On the recreational side, football was the chief feature, and several very interesting matches were played, in one of which the 7th Battalion Officers got their revenge by beating us three—nil at Nédonchelle. Westrehem was also the venu of a Rugby football match, between a team from the 6th and 8th Battalions, and one from the 5th and Machine Gun Company, which ended after a hard fight in a draw. Padre Uthwatt, who had recently joined us, did his best to try and organise amusements, and the Divisional Cinema came over and gave one or two shows. There was small attraction in the village except one or two shops and estaminets, but you could get anything from chewing gum upwards at "Lane's Emporium," and the inhabitants were so extremely kind that we lacked little. The chief drawback during our stay at Westrehem was the weather, which at times was very cold, and on several days there were heavy falls of snow.
On April 13th, we began to move towards the line once more, spending that night at Vendin-lez-Béthune, and proceeding the following day to Houchin. There we went under canvas, sharing a camp with the 7th Battalion, and had a comfortable if chilly stay of three days.
Changes which took place about this time included the departure of our Medical Officer, Capt. C. B. Johnstone, who was replaced for a brief period by Capt. Walsh, and later by Capt. W. C. Gavin; Capt. E. M. Hacking, and Lieut. Moore were invalided to England, and "Weetie", who had been our Adjutant for over 18 months, handed over his duties to Lieut. Whitton on being attached to Brigade Headquarters. A little later he succeeded "Peter" Wordsworth, who left to take up a higher appointment after being Staff Captain for over three years, during which we were grateful for his kind help on many occasions. Regimental Quarter-Master Sergt. Dench went home to train for a commission, but we met him again in the later stages of the war, when he did excellent work with the 5th Battalion, gaining the M.C. and two bars. His place was taken by Comp. Quarter-Master Sergt. Pritchard, who was succeeded in D Company by Sergt. Gammon; Armourer Quarter-Master Sergt. Loughman went to hospital, and from that time onwards no official armourer was allowed.
We left Houchin on April 18th, and soon found familiar signs of our proximity to the front. In Noeux-les-Mines, a not exactly encouraging notice said "These cross-roads are registered." Needless to say we did not loiter there, especially as it had been shelled several times during the preceding few days. Passing Petit Sains and Aix Noulette—the latter mostly in ruins—another notice warned us that "Small box Respirators must be worn in the alert position East of this point". A little further on we found parties of men at work making good the roads, and laying temporary corduroy tracks across what had recently been No Man's Land. Passing over this waste we descended to Angres—known later as "Angry Corner"—and entered Liévin, where we took over billets from the 13th Middlesex.
Air Photograph Of Lens-loos Area, 1917. Reproduced by permission of Captain P. Huskinson, M.C.
Liévin had only been evacuated by the enemy and occupied by the 24th Division two days before our arrival. This evacuation was not part of his general scheme of withdrawing from some of his salients and shortening his line, which we had experienced at Gommecourt, but had been forced on him by the capture by the Canadians early in April of Vimy Ridge.
Included in the line now held by the enemy West of Lens were the strong positions of Fosse 3 and Hill 65, opposite the South of the front taken over by the 46th Division, and Hill 70 on the North.
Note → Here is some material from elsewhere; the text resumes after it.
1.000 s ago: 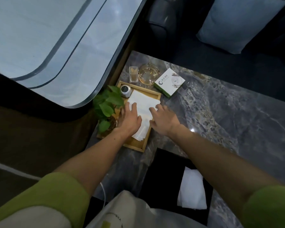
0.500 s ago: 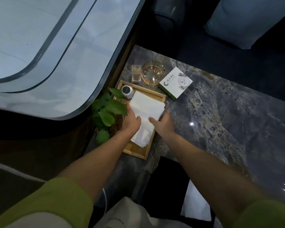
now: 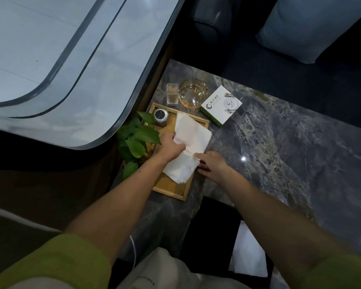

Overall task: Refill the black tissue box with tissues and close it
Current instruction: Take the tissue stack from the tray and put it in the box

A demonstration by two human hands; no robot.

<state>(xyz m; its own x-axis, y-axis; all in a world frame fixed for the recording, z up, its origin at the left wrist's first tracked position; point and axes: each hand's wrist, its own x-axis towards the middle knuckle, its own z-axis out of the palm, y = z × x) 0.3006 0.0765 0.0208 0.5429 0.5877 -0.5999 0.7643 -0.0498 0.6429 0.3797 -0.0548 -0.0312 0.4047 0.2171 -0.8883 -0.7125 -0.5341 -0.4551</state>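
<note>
In the head view, the left hand (image 3: pixel 168 145) pinches the left edge of the tissues (image 3: pixel 187 147), fingers closed on the stack over the tray (image 3: pixel 171 185). The right hand (image 3: pixel 212 165) grips the stack's right edge, thumb on top. The black box (image 3: pixel 214 230) lies open nearer the person, well apart from the stack.

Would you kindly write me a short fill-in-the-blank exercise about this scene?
1. The tissues lie over a wooden ____.
2. The plant stands on the ____ side of the tray.
3. The black box sits ____ the person than the tray.
4. Both hands, left hand and right hand, touch the ____.

Missing words: tray; left; nearer to; tissues
</note>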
His outpost line ran through the Cité-de-Riaumont and Eastern outskirts of Liévin, across the Lens-Liévin Road, through Cité-St. Laurent to Hill 70. Lens itself was one of the most important centres in the mining district and the whole area was a mass of mining villages or "Cités," with their rows of cottages and neat gardens, pits or "puits," slag-heaps, and other usual features of a colliery district.
The town of Liévin lay astride the Souchez river, about three miles West of Lens. Previously a thriving mining centre, it had now been badly knocked about by shelling, though large numbers of houses were still more or less intact. The Boche had done much work in strengthening the cellars of the houses by covering them with concrete, paving setts torn up from the road, bricks and other material, the only drawback being that much of the extra strengthening had been put on the side facing the old front line, so that we now got little advantage from it, and felt we should like to turn the houses round, as the side towards the enemy was often none too strong. The evacuation had been so hurried that the enemy had not had time to destroy or remove much of the furniture and clothing from the houses, in many of which we found all the available beds collected in the cellars, which were also well furnished with chairs, tables, cupboards, cutlery and much other civilian property and made very comfortable billets. Sappers made an inspection of all these cellars, and of the dug-outs recently evacuated by the enemy before we occupied them, in order to ensure the absence of "booby traps," and in this respect we had no excitement.